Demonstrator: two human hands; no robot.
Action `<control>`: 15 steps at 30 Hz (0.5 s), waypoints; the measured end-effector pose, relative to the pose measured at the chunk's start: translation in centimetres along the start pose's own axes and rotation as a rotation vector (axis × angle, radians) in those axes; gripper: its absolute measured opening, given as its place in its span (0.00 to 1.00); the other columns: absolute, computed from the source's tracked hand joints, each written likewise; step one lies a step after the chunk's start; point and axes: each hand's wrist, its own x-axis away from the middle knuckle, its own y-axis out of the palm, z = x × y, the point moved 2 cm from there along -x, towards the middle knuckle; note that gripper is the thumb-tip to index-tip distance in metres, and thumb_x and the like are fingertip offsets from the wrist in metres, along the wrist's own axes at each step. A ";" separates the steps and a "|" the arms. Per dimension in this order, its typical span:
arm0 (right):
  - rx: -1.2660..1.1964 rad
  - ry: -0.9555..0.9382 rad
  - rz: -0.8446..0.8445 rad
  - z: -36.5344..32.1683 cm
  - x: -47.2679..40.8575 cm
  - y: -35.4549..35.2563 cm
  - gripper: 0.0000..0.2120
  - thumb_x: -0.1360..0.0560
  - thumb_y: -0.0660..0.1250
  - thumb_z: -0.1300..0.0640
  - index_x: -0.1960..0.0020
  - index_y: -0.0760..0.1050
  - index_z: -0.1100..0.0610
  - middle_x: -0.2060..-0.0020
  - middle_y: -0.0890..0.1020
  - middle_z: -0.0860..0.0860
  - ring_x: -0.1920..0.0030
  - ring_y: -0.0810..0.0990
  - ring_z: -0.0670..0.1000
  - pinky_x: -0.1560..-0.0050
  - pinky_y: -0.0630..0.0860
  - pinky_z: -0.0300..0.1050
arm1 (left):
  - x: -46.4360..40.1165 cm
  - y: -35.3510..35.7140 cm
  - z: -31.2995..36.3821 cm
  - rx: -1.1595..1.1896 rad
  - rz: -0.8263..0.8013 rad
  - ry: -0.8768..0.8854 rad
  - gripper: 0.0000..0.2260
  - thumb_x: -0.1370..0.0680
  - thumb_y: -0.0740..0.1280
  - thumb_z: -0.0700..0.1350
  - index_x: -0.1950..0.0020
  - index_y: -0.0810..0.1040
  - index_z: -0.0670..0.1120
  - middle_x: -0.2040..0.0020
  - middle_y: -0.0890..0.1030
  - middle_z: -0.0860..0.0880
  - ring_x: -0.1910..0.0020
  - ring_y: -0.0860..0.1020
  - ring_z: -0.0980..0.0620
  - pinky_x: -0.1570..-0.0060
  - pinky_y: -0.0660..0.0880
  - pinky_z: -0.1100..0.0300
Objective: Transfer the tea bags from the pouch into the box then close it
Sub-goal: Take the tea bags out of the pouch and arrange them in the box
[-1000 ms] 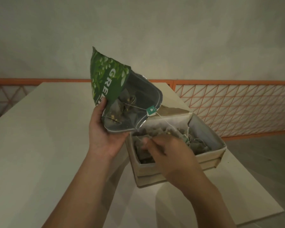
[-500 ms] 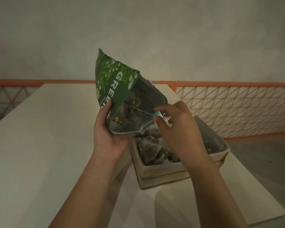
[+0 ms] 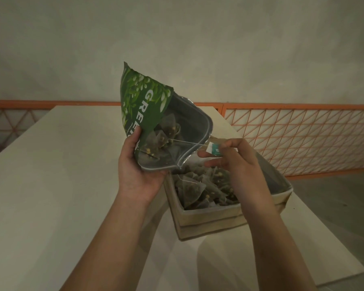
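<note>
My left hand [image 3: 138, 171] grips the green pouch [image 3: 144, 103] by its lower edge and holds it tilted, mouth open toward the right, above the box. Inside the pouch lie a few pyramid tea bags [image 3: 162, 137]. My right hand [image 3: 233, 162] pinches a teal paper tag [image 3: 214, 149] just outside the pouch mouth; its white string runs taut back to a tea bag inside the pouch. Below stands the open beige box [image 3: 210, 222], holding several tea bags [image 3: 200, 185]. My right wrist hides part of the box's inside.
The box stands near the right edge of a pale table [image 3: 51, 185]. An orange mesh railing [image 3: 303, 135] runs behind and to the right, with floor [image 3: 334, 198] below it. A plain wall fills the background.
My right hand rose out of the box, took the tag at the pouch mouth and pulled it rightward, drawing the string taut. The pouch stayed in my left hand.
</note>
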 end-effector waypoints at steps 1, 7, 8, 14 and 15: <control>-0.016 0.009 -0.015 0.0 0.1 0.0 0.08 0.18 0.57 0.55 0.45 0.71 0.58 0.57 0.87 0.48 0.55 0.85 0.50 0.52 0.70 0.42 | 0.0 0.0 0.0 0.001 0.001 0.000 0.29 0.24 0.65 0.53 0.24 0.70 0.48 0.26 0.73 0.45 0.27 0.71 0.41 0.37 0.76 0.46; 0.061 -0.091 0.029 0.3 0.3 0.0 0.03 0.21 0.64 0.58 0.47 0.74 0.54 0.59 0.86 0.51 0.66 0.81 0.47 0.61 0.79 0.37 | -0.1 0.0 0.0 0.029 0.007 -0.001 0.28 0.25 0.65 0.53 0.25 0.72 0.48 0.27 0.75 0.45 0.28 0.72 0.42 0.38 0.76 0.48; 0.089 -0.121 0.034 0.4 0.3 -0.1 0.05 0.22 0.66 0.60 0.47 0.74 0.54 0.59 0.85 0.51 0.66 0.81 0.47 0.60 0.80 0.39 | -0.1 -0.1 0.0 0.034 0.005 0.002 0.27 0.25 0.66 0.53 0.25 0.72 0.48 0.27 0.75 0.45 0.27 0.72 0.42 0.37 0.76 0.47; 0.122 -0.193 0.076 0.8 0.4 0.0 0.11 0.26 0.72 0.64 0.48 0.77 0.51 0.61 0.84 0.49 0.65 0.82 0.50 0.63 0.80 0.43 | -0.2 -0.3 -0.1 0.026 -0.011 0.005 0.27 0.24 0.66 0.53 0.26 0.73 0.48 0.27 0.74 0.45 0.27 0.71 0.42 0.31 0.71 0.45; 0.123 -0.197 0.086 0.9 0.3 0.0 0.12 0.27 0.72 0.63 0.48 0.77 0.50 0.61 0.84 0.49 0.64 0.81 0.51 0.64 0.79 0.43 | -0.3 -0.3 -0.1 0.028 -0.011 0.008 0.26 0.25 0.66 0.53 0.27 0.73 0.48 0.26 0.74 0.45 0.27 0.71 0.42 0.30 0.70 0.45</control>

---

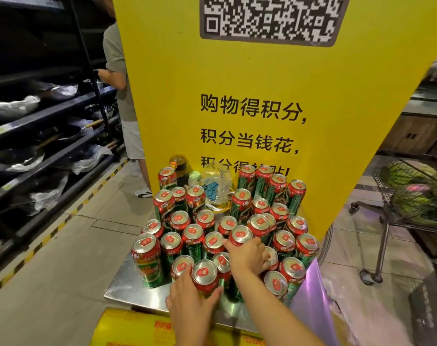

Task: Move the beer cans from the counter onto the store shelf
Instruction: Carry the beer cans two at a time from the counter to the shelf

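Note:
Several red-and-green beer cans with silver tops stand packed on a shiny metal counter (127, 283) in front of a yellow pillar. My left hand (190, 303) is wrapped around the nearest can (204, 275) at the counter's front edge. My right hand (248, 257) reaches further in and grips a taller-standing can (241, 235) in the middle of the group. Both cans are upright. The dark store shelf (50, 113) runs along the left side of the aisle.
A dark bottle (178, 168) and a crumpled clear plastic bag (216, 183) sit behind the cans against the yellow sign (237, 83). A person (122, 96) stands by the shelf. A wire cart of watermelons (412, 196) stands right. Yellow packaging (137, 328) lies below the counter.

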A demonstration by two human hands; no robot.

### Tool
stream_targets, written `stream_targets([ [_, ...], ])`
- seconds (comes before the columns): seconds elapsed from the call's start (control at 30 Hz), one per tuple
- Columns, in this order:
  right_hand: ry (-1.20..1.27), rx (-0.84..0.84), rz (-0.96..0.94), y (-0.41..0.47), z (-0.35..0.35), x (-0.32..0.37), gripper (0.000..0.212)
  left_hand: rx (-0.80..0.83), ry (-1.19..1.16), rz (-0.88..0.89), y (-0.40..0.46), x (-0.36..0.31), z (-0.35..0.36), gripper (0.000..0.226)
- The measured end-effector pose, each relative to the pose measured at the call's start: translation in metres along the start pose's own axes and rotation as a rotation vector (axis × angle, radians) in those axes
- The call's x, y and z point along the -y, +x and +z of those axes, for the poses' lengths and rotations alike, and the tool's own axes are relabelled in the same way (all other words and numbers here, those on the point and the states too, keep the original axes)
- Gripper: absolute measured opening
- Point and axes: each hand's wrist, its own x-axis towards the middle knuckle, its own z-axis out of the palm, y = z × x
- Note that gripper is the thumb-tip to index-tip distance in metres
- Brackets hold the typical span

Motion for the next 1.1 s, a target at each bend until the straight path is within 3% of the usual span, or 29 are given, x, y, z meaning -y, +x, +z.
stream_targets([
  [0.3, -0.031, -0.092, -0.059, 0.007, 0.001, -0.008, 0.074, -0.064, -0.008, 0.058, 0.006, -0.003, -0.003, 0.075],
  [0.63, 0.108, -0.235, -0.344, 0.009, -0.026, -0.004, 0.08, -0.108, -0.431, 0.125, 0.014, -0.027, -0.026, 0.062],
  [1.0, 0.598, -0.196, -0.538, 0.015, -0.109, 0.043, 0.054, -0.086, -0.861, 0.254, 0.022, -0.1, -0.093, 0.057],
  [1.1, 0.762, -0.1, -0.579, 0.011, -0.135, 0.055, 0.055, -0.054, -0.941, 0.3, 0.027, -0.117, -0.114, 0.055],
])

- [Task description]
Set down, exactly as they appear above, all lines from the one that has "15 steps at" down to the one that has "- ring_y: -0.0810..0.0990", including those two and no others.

- [Exercise response]
Action `<control>`: 15 steps at 30 Hz (0.5 s), waypoints; the measured end-effector pose, relative to the pose measured at the chunk's start: translation in centimetres along the start pose's own axes and rotation as a rotation vector (axis × angle, radians) in those axes; gripper: its absolute measured opening, given as its place in its span (0.00 to 1.00); the other columns: absolute, computed from the source's tracked hand joints, each written likewise; step one lies a step after the chunk's start; point and axes: each hand's wrist, its own x-axis away from the middle knuckle, its own y-axis out of the palm, z = x × y, the point moved 2 cm from there along -x, towards the middle knuckle; note that gripper is the thumb-tip to index-tip distance in metres, and thumb_x and the like are fingertip offsets from the wrist in metres, along the wrist's own axes at each step. A ";" separates the steps and a "|" the arms. Per dimension in this order, its typical span:
arm0 (right):
  - rx: -1.2660..1.1964 rad
  - ry: -0.9555..0.9382 rad
  - rz: -0.8446..0.8445 rad
  - z: -36.5344..32.1683 cm
  - x: -47.2679..40.8575 cm
  - y: -35.4549..35.2563 cm
  - gripper: 0.0000..0.2120
  - thumb_x: -0.1360..0.0560
  - thumb_y: -0.0660..0.1250
  - thumb_z: -0.1300..0.0640
  - index_x: -0.1960..0.0020
  - index_y: -0.0760..0.1050
  - index_z: -0.1100..0.0610
  - middle_x: -0.2060..-0.0020
  - middle_y: -0.0890..0.1020
  - middle_z: -0.0860..0.0860
  - ring_x: -0.1920..0.0030
  - ring_y: -0.0810..0.0990

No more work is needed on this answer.